The father of it was Aristotle. His conception of the universe rested upon the plain contrast, which strikes the unsophisticated observer, between the unembarrassed and regular movements of the heavenly bodies and the disordered agitations of sublunary things. Hence the heavenly region was eternal, and the region of earth transitory: yonder, the motions that take place are eternal and regular; here, motion and rest alternate, nothing "continueth in one stay."
At the centre of the universe stands Earth: hence we mount through three sublunary strata to the region of the celestial ether, which is purer as distance from the Earth increases.
These strata form three concentric "spheres" which, solid yet transparent (like crystal), revolve around the earth. The first contains the moon—like a fly in amber; the second, the sun; the third, the fixed stars; which last sphere is also the first of several successive heavens, the highest of which is the seat of Deity.
This Aristotelio-Ptolemaic system[2] formed a coherent framework for biblical world-notions. Here too, earth stands still while sun and stars revolve; here, too, the seat of Deity is the highest heaven. This was an universe where men could feel their feet on firm ground; their minds found rest in those simple and definite notions which make religious conceptions easy to understand and accept; their imaginations were not yet disturbed and disquieted by thoughts of space and time without end and without beginning.
Aquinas.—Such was the "world of nature," the theatre for that "world of grace" which Revelation spoke of, and which led eventually to the eternal "world of glory" in which the faithful should have their portion. Natura, gratia, gloria was the ascending series (like another set of celestial spheres), and the whole economy was elaborated into a logical system, known to the historians of thought as Scholasticism: a philosophy which found its most perfect and memorable expression in Thomas Aquinas (1227-74), the doctor angelicus of Catholic theology, canonised less than fifty years after his death. The Summa Philosophica, where Aquinas deals with the rational foundations of a Christian Theism, and the Summa Theologica, where he erects his elaborate structure of theology and ethics, together constitute "one of the most magnificent monuments of the human intellect, dwarfing all other bodies of theology into insignificance."[3] In him the erudition of an epoch found its spokesman; he was the personification of an intellectual ideal. To his contemporaries he stood beyond the range of criticism. In the Paradiso (x.8.2) it is St.
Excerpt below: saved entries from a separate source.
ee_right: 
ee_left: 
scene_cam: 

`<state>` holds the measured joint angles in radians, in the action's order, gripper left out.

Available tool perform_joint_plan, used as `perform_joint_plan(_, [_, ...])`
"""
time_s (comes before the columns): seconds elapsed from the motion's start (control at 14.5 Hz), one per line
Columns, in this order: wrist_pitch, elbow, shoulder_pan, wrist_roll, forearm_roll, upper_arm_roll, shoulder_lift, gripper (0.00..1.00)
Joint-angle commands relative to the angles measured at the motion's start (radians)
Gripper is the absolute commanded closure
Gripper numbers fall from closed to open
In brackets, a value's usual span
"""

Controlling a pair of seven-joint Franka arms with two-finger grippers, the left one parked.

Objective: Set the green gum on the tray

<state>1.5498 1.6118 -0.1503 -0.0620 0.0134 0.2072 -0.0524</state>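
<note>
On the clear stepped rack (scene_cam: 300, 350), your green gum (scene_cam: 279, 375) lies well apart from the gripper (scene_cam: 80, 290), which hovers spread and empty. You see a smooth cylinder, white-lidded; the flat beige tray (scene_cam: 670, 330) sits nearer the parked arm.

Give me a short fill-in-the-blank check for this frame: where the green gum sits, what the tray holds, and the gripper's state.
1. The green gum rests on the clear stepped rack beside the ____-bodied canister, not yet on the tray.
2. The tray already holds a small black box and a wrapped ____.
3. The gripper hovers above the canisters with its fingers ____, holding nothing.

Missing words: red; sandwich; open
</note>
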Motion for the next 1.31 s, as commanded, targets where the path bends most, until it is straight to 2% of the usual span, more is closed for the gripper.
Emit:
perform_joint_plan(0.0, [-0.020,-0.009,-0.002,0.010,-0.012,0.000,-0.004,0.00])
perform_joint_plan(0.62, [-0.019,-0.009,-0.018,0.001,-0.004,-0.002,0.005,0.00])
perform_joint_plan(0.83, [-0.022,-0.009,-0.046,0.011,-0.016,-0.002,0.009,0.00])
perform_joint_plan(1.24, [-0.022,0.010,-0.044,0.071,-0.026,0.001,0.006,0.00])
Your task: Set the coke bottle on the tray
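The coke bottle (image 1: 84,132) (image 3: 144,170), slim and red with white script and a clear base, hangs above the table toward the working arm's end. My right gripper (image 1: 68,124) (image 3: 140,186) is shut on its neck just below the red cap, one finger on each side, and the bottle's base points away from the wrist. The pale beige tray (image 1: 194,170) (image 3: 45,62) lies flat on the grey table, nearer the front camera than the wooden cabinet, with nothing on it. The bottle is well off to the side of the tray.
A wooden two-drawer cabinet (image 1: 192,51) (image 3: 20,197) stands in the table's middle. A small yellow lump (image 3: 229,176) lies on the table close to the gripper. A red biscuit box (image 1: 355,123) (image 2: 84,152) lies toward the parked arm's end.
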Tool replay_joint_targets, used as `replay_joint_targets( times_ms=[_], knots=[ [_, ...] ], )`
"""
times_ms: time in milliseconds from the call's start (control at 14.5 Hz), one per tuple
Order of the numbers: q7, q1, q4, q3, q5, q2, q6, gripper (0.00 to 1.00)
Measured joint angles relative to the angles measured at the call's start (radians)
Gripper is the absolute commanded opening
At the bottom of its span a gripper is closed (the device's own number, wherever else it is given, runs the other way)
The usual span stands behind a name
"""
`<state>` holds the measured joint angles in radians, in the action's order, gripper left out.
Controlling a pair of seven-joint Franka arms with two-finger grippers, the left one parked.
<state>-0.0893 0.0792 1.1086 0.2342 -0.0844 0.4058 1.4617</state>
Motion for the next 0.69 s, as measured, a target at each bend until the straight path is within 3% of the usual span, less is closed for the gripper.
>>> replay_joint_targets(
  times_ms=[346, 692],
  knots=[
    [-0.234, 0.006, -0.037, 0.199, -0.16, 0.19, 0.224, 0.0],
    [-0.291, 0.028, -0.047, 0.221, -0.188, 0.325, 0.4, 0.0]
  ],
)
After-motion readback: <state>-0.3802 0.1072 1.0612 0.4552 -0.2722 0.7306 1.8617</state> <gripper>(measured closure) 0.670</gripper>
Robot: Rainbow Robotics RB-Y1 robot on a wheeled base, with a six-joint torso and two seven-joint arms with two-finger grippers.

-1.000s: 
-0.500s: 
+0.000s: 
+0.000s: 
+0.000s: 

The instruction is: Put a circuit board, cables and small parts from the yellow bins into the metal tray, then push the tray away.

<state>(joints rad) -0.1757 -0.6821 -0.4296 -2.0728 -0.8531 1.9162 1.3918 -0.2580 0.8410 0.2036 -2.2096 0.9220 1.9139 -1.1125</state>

Thomas who speaks in heaven.
Nevertheless, the Scholastic world-scheme, though based on "the evidence of the senses, the investigations of antiquity, and the authority of the Church," and though Aquinas had set the seal of finality upon it, was destined to gradual discredit and ultimate extinction.
Disintegration Begins.—It was open to attack on two sides. Either observations or calculations might be brought forward, conflicting with it, or making another conception possible or probable: Or the validity of conventional ideas of space might be disputed.
The latter type of criticism was the first to occur. Nicholas Cusanus (1401-1464), an inhabitant of the Low Countries, subsequently bishop and cardinal, developed unconventional notions about Space. He suggested that wherever man finds himself—on earth, sun, or star—he will always regard himself as standing at the centre of existence. There is, in fact, no point in the universe which might not appropriately be called its centre, and to say that the earth stands at the centre is only (what we should now call it) an anthropomorphism. So much for place; and similarly with motion. Here, too, there is no absolute standard to apply: motion may exist, but be unnoticed if there be no spot at absolute rest from which to take bearings.
"We are like a man in a boat sailing with the stream, who does not know that the water is flowing, and who cannot see the banks: how is he to discover whether the boat is moving?" Cusanus, in fact, denies the fundamental Aristotelian dogma that the earth is the central point of the universe, because, on general grounds, there can be no absolute central point. This gave a shock to the "geocentric theory" from which it never recovered.
Worse shocks, however, were to come. The name of the man who actually (as Luther complained) turned the world upside down, is notorious enough. Poles and Germans alike have claimed the nationality of Nicolaus Copernicus (1473-1543); who, having been a student at Cracow and in Italy, became a prebendary in Frauenburg Cathedral.